Nilza Cantoni e Joana Capella
• Viator (1435-1524) – De Artificiali Perspectiva, 1505 (Viator propõe o uso de três
pontos de fuga, dois nas laterais e um central – tal qual vemos muito em Minas).
• Sebastiano Serlio (1475-1554) – Trattato de Architectura, 1545.
• Daniel Barbaro (1513-1570) – La Pratica de la Prospectiva, 1568.
• Lorenzo Sirigatti (?-1597) – La Pratica de Prospettiva del Cavalieri, 1596.
• Hans Vredman de Vries (1527-1604) – Artis Perspectivae Plurium Generum, 1596.
• Guidobaldo del Monte (1545-1607) – Perspectivae Libri Sex, 1600 (conceito de ponto
de fuga).
• Girard Desargues (1591-1661) – Méthode universale de metre em perspective les
objects donnés réellement ou en devis, avec leurs proportions, 1630 (uso do método
cartesiano – representação do objeto através de cálculo matemáticos - matemática x
pintura).
• Abraham Bosse (1602-1676) – substituiu e deu continuidade ao estudos de Desargues.
• Jean Dubreuil (1602-1670) – publica em 1642 um tratado (chamado por vezes de
“Perspectiva Jesuíta”, apesar de todos ‘poréns’) que dá início às polêmicas entre a
perspectiva artificial (fantasia figurativa) e a perspectiva puramente matemática
(geometria perspéctica) – “para os jesuítas, a construção perspéctica do espaço foi
considerada como uma forma de construção racional de toda visão divina.”
• Vaulezard (matemático) – Perspective cylindrique et conique ou traité des apparences,
1630.
• Jean François Niceron (1613-1646) – La perspective curieuse ou magie artificialli des
effects merveilleux de i´óptique, 1638.
• Giulio Troili (1613-1646) – Paradossi per praticare la
prospectiva senza saperla, 1672.
• Andrea Pozzo (1642-1709) - Perspectiva Pictorum et
Architectorum , 1693.
Foram projetadas imagens de alguns destes
tratados que demonstram, por exemplo, como se alcança o
resultado de uma coluna em perspectiva, e também, a
denominada “máquina de ver” ao lado.
Quando ao reflexo do pensamento europeu na arte
mineira, o palestrante explicou que a obra de Ataíde bem o
demonstra. Pelo seu inventário sabe-se que ele possuía três
livros: uma bíblia estampada, o Segredo das Artes, em dois volumes, e um Dicionário Francês.
Para Alex Bohrer “o livro da Bíblia estampado tinha, sem dúvida, especial valor entre os
Nilza Cantoni e Joana Capella
pintores mineiros. Seria esta bíblia aquela citada por Hanna Levy, em 1944, como tendo várias
gravuras de que Ataíde se apropriou para ornamentar a capela-mor de São Francisco de Assis
de Ouro Preto? Se for, a Bíblia citada no inventário era a francesa História Sagrada (...), de
Demarne - um livro majestoso, com várias reproduções de Rafael”.
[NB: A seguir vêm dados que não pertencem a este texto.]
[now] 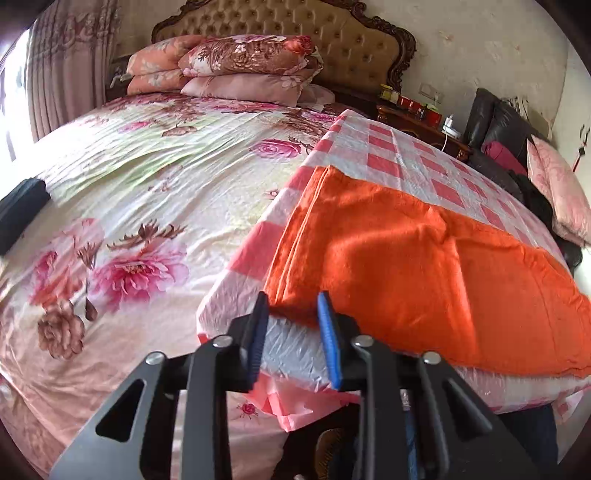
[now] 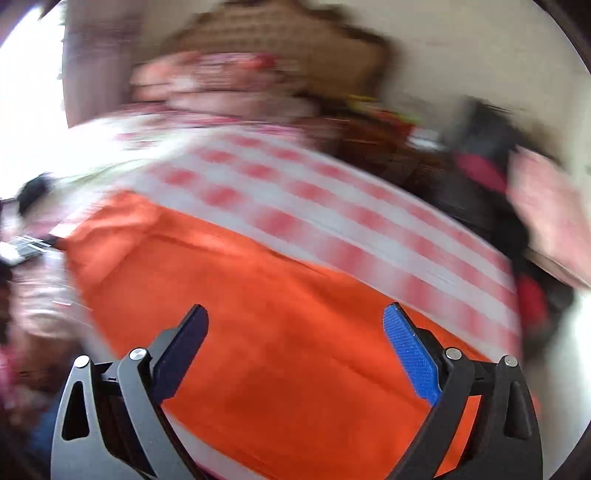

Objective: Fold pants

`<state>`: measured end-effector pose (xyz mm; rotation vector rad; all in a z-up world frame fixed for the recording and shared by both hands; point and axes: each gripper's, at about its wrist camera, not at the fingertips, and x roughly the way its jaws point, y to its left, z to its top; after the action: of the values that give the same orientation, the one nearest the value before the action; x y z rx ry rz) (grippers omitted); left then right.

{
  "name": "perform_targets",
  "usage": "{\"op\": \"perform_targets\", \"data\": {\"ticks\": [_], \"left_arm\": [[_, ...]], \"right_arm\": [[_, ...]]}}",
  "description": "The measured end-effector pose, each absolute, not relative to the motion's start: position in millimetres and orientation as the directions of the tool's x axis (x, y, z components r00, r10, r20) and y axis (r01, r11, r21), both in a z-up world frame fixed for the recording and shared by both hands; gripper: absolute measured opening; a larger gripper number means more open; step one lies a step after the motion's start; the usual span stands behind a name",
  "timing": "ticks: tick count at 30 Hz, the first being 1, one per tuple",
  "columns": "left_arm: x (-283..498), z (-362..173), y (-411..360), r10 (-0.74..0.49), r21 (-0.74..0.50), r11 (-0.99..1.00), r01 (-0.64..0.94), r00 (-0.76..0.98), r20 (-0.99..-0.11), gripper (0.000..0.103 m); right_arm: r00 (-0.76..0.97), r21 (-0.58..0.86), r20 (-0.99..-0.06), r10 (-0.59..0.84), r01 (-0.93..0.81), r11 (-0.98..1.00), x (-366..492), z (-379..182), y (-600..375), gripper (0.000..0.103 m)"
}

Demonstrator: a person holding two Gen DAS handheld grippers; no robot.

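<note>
- Two grippers are in view, one per wrist camera, both over orange pants [image 1: 424,258] that lie spread on a pink-and-white checked cloth [image 1: 406,155].
- The left gripper [image 1: 293,317] has its jaws parted by a narrow gap, with the near left corner of the pants sitting just at the tips; the blue pads [image 1: 330,339] do not press on the fabric, and whether they touch it cannot be told.
- The right gripper [image 2: 295,332] has its jaws spread wide and released, holding nothing; the orange fabric [image 2: 295,350] fills the space seen between the fingers.
- The right wrist view is heavily motion-blurred, so whether those fingertips touch the pants cannot be told.
- The pants show a fold ridge running across their middle, and doubled edges along their left side.
- The checked cloth covers a raised surface standing just beside a bed with a floral sheet [image 1: 147,192].
- Several floral pillows [image 1: 240,66] are stacked against a tufted headboard [image 1: 295,22] at the far end of the bed.
</note>
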<state>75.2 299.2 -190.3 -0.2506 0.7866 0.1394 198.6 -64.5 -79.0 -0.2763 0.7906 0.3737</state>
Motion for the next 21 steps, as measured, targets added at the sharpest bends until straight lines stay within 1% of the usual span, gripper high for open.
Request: {"op": "perform_targets", "data": {"ticks": [1,2,3,6,8,11,14,18,20,21], "left_arm": [[73.7,-191.5,300.3,0.033,-0.179,0.958,-0.222,0.708,-0.706,0.020],[72.2,-192.2,302.5,0.029,-0.195,0.954,-0.229,0.715,-0.699,0.019],[70.8,-192.0,303.7,0.029,-0.202,0.951,-0.234,0.719,-0.694,0.016],[72.8,-186.4,299.0,0.046,-0.175,0.958,-0.226,0.727,-0.685,0.016],[74.9,-188.6,298.2,0.020,-0.192,0.959,-0.210,0.724,-0.690,0.016],[73.8,-188.8,292.9,0.053,-0.144,0.968,-0.207,0.726,-0.685,0.009],[66.1,-175.6,280.7,0.146,-0.020,0.978,-0.208,0.746,-0.649,0.009],[58.0,-154.1,242.5,0.273,0.237,0.957,-0.165,0.786,-0.554,0.009],[57.4,-150.8,226.9,0.305,0.331,0.933,-0.141,0.797,-0.521,0.009],[59.4,-152.4,221.2,0.307,0.359,0.925,-0.120,0.795,-0.524,0.009]], "right_arm": [[0.601,-0.063,-0.740,0.301,-0.508,0.859,212.2,-73.7,-33.7,0.084],[0.570,-0.036,-0.743,0.351,-0.558,0.829,221.7,-71.3,-10.2,0.084],[0.531,-0.020,-0.759,0.378,-0.598,0.801,237.6,-71.0,19.3,0.084],[0.459,0.009,-0.784,0.418,-0.665,0.747,269.1,-72.8,79.2,0.084],[0.420,0.018,-0.796,0.436,-0.704,0.710,280.4,-78.1,110.0,0.084],[0.343,0.052,-0.807,0.480,-0.769,0.638,301.0,-91.9,156.3,0.084],[0.294,0.047,-0.833,0.468,-0.806,0.590,320.6,-115.6,189.6,0.084],[0.232,0.065,-0.840,0.490,-0.855,0.515,335.4,-135.6,214.0,0.085],[0.198,0.078,-0.842,0.501,-0.875,0.477,342.5,-141.4,221.1,0.085],[0.179,0.087,-0.844,0.506,-0.885,0.457,346.9,-144.6,224.2,0.085]]}}
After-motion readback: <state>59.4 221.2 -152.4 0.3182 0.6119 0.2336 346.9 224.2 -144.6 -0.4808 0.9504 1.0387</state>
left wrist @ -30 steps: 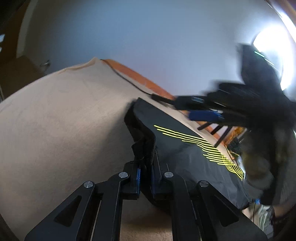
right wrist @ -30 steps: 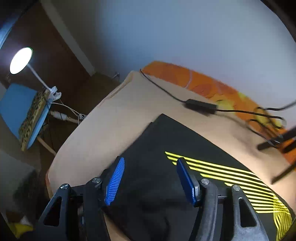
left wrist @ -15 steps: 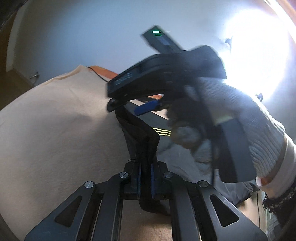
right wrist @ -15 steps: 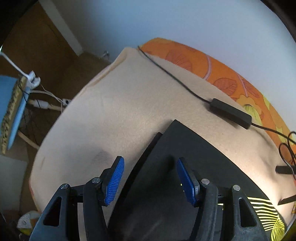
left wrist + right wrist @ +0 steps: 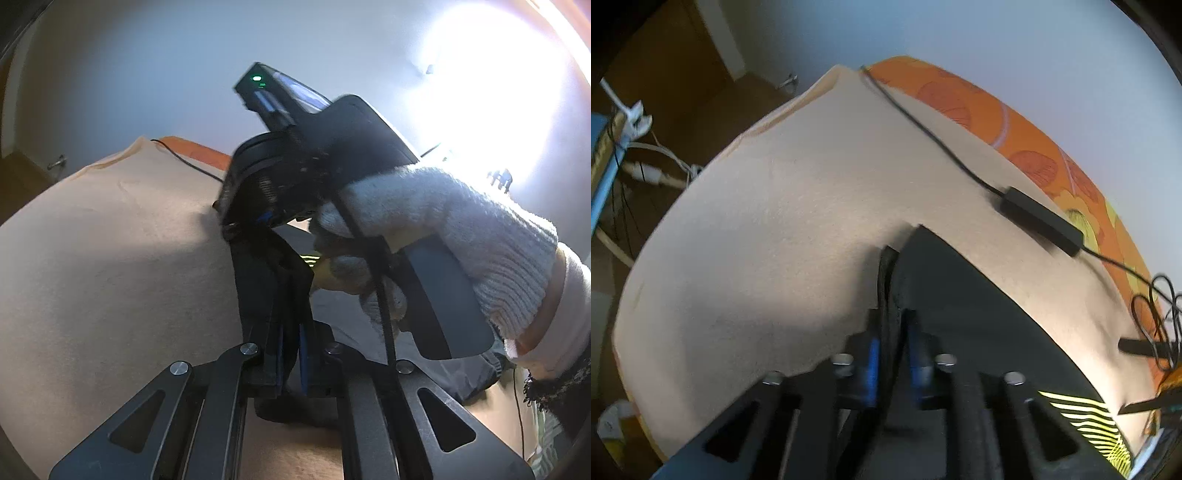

O estudioso tem tentado reconstituir uma pasta de desenhos de Ataíde, cuja provável
existência passou a ser suspeitada quando se descobriu que algumas de suas pinturas são
bastante semelhantes entre si, mas, com a passagem do tempo, passam a ser cópias dos
desenhos anteriores e não do original. Exemplo disto foi observado em cena da Matriz de São
Francisco que se repete na de Santa Bárbara, sendo que nesta última a cabeça de um anjo está
direcionada para lado oposto. Como a “pasta de Ataíde” não mais existe, a ausência do
documento passa a ser objeto de todo um trabalho de reconstituição e pesquisa. Neste
processo, o professor Bohrer observou que as gravuras mais comuns na obra de Ataíde são
justamente aquelas que faltam nos missais encontrados em acervos das igrejas de sua época.
Ou seja, ele as retirou para compor a coleção que trazia consigo para servir de modelo de suas
pinturas. Foi explicado que tal conclusão se deu em função de que os missais puderam ser
reconstituídos através dos originais que se encontram em museu de Antuérpia.
A participação de Alex Bohrer neste IV Encontro de Pesquisadores do Caminho Novo
ampliou o espectro de conhecimentos trazidos aos presentes. Ao demonstrar a mudança de
perspectiva em algumas pinturas de Ataíde, em relação ao modelo utilizado, uma das questões
sugeridas relaciona-se ao simbolismo que possa justificá-la. Em relação aos modelos, ficou
claro que não só os missais serviram de fonte de inspiração, como também pinturas de artistas
europeus, abrindo, assim, um outro campo de investigações sobre a arte mineira.
Esta comunicação foi encerrada com a projeção de uma pintura de Rafael e sua
reprodução na Igreja do Carmo, em São João del Rei.